With my abs the only time I need to give after care is after a punishment and in most cases it’s wipe away any tears, a kiss on the forehead and a big hug, I also tell them “Daddy/Mr. Kevin forgives you and it’s all done and over with and you are a good girl for taking your punishment” and afterword’s we may have a big cuddle while watching some cartoons or a movie.

However, if you’re going to do a bdsm scene with your ageplayer or you are part of the DD/lg umbrella then aftercare is extremely important especially after intense scenes, whether it be impact play, rope play or just really rough sex.

I recommend putting together an aftercare and drop kit beforehand and have it ready. The following are just a few items that can be included in an aftercare kit. Remember that different scenes require different types of items.

Drop is different for each person too so make your kit according to you and your partner. Make sure that your ageplayer is hydrated with water, Pedialyte or Gatorade. It doesn’t hurt to include other drinks that are comforting or bring your ageplayer into ageplay space such as juice, milk, chocolate milk, formula or tea.

If you’re ageplayer is shaking after a scene, calm them down with a bubble bath, wrapping them in blankets and giving them a pair of socks/slippers, or even give a massage.

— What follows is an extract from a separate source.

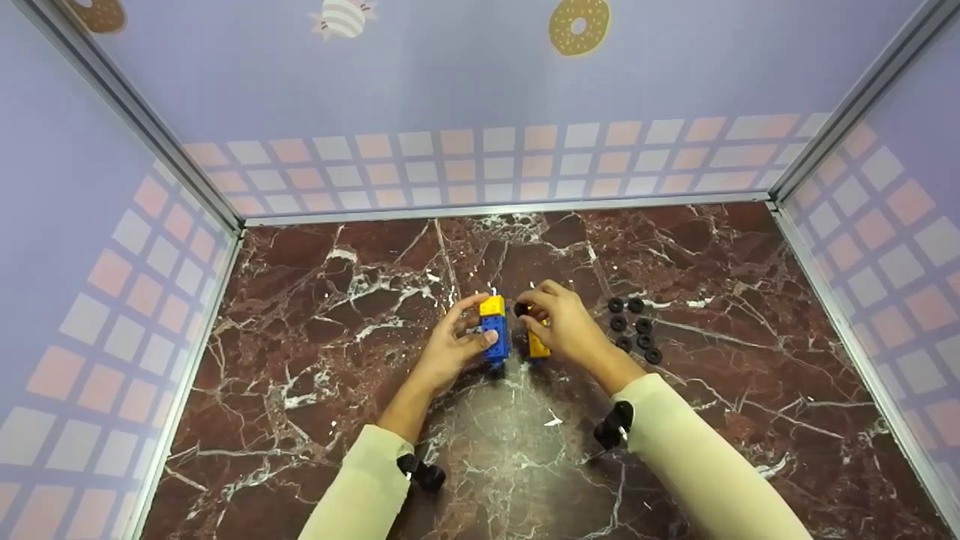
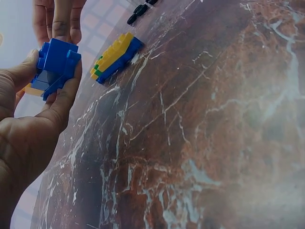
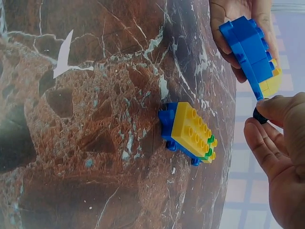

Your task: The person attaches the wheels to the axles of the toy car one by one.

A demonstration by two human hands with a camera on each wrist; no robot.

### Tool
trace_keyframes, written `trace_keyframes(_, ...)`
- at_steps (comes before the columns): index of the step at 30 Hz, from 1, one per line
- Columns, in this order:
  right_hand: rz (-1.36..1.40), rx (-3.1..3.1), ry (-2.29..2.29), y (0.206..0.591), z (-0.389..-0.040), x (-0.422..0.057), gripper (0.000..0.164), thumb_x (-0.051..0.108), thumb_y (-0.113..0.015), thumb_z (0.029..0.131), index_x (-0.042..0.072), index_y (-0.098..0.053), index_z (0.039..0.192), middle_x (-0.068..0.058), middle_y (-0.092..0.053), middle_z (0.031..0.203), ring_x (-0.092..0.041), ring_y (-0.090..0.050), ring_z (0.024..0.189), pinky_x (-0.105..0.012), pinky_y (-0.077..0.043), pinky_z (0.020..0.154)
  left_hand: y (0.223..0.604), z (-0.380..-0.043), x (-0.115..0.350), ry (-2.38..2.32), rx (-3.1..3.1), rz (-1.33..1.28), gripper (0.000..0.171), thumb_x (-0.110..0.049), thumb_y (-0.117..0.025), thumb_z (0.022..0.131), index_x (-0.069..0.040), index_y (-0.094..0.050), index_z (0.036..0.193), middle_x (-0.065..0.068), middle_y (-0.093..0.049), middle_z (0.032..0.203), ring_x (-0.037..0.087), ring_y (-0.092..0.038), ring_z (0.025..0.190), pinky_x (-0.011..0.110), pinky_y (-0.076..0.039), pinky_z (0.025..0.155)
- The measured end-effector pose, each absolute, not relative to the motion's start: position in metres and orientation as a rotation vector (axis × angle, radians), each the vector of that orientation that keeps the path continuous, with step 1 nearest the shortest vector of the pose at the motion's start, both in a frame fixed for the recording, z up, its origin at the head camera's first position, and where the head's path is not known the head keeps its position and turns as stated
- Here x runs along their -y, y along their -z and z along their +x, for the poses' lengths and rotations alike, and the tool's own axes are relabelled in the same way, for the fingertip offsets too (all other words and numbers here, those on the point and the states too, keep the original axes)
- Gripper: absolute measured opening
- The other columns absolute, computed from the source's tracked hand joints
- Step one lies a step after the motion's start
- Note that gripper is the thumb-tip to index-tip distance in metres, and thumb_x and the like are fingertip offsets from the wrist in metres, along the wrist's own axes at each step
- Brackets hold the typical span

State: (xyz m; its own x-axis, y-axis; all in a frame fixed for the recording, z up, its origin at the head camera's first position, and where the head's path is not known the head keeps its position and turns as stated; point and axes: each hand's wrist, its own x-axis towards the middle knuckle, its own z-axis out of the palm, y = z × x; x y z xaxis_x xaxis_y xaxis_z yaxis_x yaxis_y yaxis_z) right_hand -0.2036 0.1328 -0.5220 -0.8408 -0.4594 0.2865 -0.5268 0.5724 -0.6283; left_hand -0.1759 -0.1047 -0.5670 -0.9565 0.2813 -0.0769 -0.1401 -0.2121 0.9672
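Note:
My left hand point(image 1: 448, 351) grips a toy vehicle point(image 1: 495, 339) of blue blocks with a yellow block at its far end, thumb on its top. In the right wrist view this blue and yellow vehicle point(image 3: 250, 52) is tilted, with its yellow end toward the other hand. Between thumb and fingertips, my right hand point(image 1: 564, 324) pinches a small black wheel point(image 3: 259, 116), right at the vehicle's yellow end. Below the right hand, a second toy vehicle point(image 3: 190, 133) stands on the table, with a yellow studded top, a little green and a blue base.
To the right of the right hand lie several black wheels point(image 1: 643, 325) in a loose group on the marbled table point(image 1: 315, 450). Patterned panels point(image 1: 480, 90) wall the table at the back and both sides.

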Motion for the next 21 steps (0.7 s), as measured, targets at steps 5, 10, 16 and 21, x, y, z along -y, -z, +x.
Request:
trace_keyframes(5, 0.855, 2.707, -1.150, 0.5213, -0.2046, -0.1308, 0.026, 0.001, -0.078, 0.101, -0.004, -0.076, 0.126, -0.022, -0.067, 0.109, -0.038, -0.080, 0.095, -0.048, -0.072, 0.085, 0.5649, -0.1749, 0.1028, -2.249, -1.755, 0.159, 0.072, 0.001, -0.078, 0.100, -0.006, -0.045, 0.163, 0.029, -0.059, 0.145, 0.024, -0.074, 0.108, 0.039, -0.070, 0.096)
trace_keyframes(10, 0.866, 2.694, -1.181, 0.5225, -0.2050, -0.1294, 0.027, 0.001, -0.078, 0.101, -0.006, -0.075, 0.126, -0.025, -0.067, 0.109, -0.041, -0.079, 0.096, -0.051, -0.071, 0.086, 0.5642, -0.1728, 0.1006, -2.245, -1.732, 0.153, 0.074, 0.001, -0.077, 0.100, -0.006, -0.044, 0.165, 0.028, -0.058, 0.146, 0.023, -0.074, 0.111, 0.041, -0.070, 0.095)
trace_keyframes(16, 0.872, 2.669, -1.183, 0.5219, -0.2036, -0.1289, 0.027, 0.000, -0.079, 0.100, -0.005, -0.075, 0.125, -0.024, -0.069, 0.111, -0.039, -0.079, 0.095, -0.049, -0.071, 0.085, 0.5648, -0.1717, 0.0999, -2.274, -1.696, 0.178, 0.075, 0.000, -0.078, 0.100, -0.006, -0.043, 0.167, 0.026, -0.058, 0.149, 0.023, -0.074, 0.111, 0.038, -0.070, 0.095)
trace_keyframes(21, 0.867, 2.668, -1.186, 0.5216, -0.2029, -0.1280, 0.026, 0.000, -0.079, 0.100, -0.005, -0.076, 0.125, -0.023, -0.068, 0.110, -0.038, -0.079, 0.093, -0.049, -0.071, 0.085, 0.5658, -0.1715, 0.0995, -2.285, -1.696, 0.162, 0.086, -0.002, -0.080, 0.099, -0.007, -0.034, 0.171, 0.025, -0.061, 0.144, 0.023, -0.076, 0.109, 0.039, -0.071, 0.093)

Nourishment and hydration are essential, keep a snack supply close by. Accompany the snack with a warming or refreshing drink. Be aware that body temperature often drops sharply after play, so provide a soft blanket or cozy bathrobe for some warmth. If you’ve tied your ageplayer up, a massage will provide some extra comfort.

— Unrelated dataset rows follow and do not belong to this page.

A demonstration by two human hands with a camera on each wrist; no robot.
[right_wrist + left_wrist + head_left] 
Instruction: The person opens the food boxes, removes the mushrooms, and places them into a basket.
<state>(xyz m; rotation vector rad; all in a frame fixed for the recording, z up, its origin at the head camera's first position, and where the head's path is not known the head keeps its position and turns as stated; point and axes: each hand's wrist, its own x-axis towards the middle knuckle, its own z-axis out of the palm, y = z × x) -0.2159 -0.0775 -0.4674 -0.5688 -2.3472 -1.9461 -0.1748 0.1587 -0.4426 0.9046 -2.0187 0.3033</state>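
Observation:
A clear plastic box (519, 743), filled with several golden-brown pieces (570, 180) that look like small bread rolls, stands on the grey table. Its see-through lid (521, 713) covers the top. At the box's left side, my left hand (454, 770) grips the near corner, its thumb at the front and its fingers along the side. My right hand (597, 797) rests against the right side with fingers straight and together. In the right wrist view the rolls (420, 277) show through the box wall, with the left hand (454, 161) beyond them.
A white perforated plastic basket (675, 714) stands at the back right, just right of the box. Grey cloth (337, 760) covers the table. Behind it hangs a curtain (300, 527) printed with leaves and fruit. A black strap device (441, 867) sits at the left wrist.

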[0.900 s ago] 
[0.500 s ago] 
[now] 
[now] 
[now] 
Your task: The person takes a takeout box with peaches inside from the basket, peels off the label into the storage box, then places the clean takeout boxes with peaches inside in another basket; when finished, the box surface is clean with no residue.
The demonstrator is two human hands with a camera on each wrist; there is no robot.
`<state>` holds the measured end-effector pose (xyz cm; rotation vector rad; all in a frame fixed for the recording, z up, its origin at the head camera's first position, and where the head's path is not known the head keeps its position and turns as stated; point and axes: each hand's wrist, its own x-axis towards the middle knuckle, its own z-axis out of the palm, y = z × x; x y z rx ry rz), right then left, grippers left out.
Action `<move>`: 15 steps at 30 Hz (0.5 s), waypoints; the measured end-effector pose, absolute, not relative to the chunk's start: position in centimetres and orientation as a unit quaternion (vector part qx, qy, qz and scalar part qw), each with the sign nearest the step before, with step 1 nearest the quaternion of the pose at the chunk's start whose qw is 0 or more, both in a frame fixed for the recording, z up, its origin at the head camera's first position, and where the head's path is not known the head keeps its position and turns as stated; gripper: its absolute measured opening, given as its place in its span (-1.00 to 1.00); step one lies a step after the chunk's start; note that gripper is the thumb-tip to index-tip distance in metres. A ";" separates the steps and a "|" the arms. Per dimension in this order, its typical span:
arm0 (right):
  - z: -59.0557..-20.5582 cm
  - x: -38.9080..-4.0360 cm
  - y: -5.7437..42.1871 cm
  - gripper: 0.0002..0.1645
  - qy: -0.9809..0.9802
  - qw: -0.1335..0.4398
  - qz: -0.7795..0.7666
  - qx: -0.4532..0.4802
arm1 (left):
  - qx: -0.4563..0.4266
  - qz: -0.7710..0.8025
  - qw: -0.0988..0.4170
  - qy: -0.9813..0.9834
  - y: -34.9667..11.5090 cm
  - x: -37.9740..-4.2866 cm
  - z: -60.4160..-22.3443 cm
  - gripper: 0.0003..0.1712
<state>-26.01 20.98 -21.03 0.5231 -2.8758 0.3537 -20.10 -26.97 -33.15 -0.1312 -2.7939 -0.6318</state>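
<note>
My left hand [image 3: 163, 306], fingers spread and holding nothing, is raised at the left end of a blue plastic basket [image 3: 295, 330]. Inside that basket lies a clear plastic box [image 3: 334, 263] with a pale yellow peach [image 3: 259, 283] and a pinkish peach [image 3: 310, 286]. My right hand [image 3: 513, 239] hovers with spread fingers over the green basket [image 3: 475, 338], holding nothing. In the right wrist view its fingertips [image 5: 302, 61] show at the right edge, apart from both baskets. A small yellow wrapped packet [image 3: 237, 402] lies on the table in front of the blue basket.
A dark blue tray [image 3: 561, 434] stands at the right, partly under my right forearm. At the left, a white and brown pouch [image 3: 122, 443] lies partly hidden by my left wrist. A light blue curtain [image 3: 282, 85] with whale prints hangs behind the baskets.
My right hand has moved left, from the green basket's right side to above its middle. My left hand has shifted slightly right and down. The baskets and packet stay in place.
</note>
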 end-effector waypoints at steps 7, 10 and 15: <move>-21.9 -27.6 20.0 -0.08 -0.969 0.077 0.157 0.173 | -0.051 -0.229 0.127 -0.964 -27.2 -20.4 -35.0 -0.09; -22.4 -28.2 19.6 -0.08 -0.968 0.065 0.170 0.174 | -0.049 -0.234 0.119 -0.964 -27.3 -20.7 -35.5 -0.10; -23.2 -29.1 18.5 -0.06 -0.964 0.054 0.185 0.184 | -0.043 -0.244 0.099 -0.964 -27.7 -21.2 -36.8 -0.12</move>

Make sure to have a close look at any welts or marks, to see if they require any attention. This would also be the right moment to admire the marks together, if that’s your piece of cake. I recommend smoothing on a soothing lotion or gel, however there are ageplayers who love the afterglow, the warm, glowing feeling on the skin which can be the result of a spanking, whipping or caning.

In closing remember

These three elements—space, drop and aftercare—can occur together or separately.

The presence or absence of one doesn’t equate to the presence or absence of the others.

They can be brought about by anything, no matter how big or how small.

Anyone—ageplayer, caregiver, or otherwise—can experience them.

Talk to each other and be open about your needs.

Be there for those you’re with, physically and emotionally.

It’s important to note that while all three are heavily related to one another, they are also independent of one another. They’re collectively seen as a natural progression but one or two may be experienced without the others.